Work instruction -
Give the lines below again, exactly as they stand, and leave out the images.

Data provided -
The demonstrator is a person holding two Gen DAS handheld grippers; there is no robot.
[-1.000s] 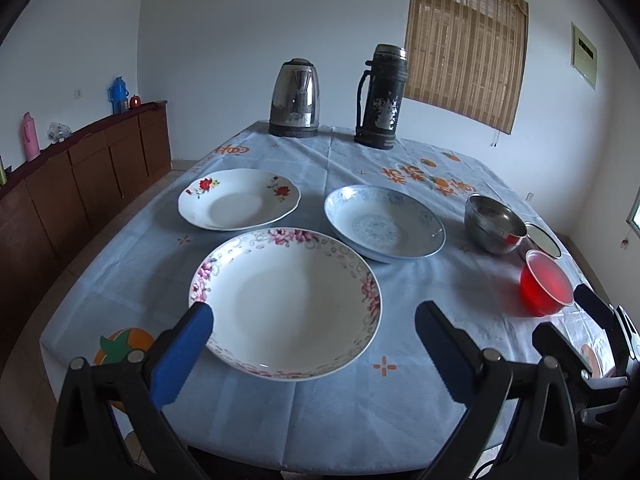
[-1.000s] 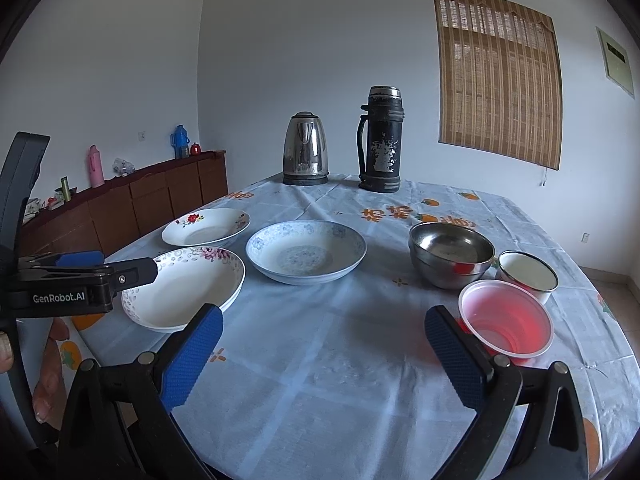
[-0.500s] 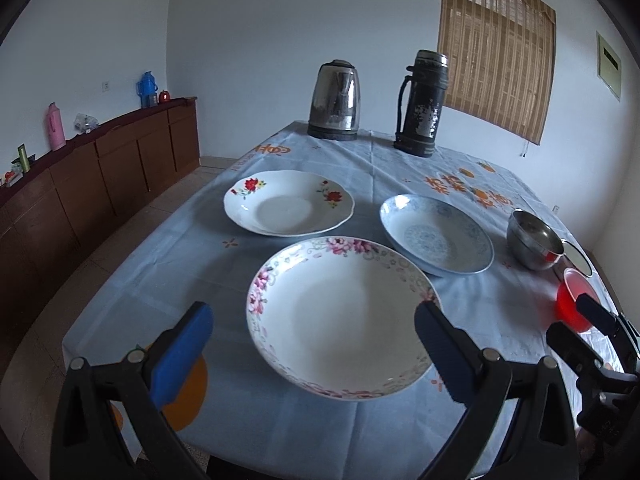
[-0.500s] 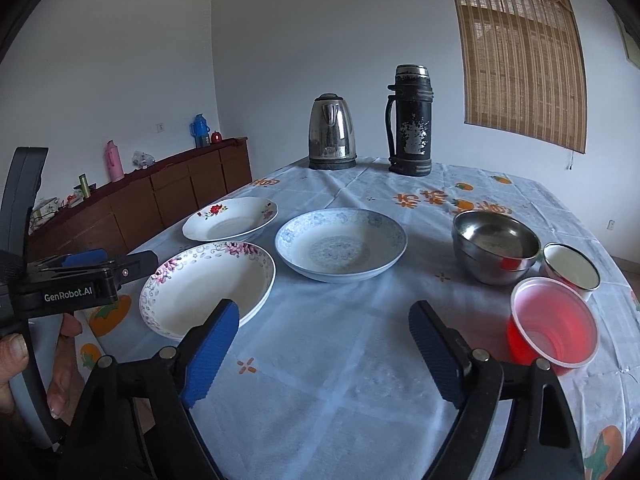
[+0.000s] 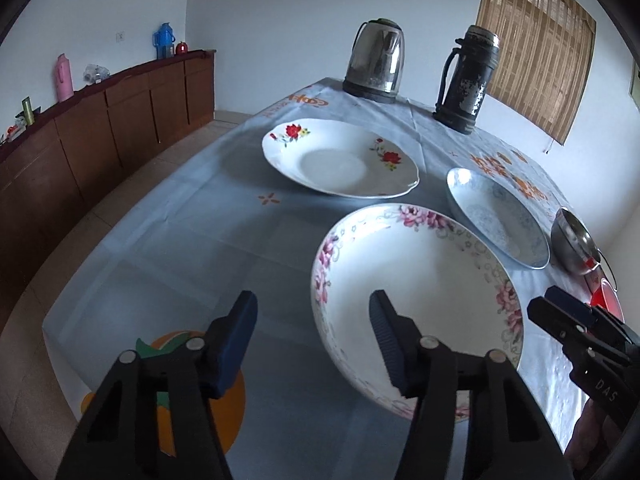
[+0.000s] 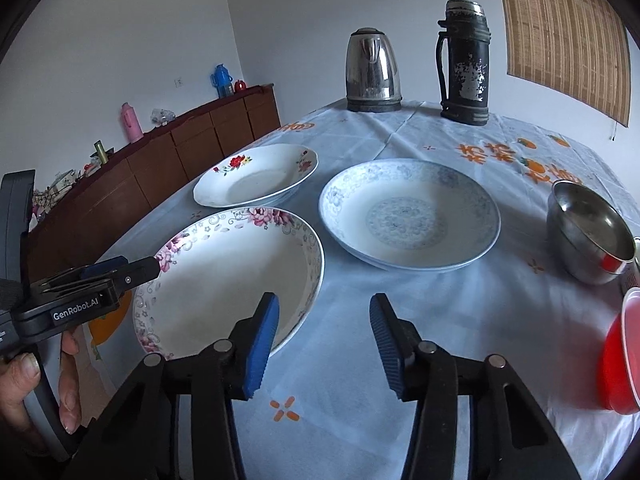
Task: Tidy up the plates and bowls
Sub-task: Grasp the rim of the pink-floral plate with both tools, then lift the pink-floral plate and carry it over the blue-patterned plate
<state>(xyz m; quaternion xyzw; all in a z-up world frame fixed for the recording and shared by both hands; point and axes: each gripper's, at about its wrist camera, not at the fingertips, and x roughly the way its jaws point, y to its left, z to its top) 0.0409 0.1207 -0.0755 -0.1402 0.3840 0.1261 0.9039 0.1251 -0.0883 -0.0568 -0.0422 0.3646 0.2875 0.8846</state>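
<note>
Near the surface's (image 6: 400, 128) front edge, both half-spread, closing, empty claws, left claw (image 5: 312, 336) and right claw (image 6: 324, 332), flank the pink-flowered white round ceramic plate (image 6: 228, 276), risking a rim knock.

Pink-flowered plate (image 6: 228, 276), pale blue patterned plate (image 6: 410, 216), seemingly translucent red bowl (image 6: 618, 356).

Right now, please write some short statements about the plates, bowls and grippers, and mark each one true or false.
1. Three plates lie separately on the table. True: pink-rimmed plate, rose plate, blue plate.
2. The rose plate is stacked on the blue plate. False: they lie apart.
3. The steel bowl stands right of the blue plate. True.
4. The left gripper holds the pink-rimmed plate. False: its jaws are closing, straddling the rim without gripping.
5. The right gripper holds the red bowl. False: it holds nothing.
</note>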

Expected answer -
The demonstrator is a person holding two Gen DAS handheld grippers; there is no robot.
[-1.000s] 
[-1.000s] 
[-0.500s] 
[-0.500s] 
[+0.000s] 
[+0.000s] 
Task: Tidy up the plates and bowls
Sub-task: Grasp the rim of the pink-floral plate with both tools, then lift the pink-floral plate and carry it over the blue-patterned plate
<state>(xyz m; quaternion xyzw; all in a z-up world frame fixed for the recording and shared by both hands; point and axes: each gripper's, at about its wrist camera, not at the fingertips, and x roughly the way its jaws point, y to its left, z to its top) 0.0409 0.1207 -0.0755 -0.1402 0.3840 0.1261 0.9039 0.1251 -0.0883 -0.0568 -0.0422 0.3646 0.2875 0.8846</state>
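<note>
Near the surface's (image 6: 400, 128) front edge, both half-spread, closing, empty claws, left claw (image 5: 312, 336) and right claw (image 6: 324, 332), flank the pink-flowered white round ceramic plate (image 6: 228, 276), risking a rim knock.

Pink-flowered plate (image 6: 228, 276), pale blue patterned plate (image 6: 410, 216), seemingly translucent red bowl (image 6: 618, 356).

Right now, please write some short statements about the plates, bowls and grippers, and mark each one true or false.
1. Three plates lie separately on the table. True: pink-rimmed plate, rose plate, blue plate.
2. The rose plate is stacked on the blue plate. False: they lie apart.
3. The steel bowl stands right of the blue plate. True.
4. The left gripper holds the pink-rimmed plate. False: its jaws are closing, straddling the rim without gripping.
5. The right gripper holds the red bowl. False: it holds nothing.
</note>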

This finishes the answer.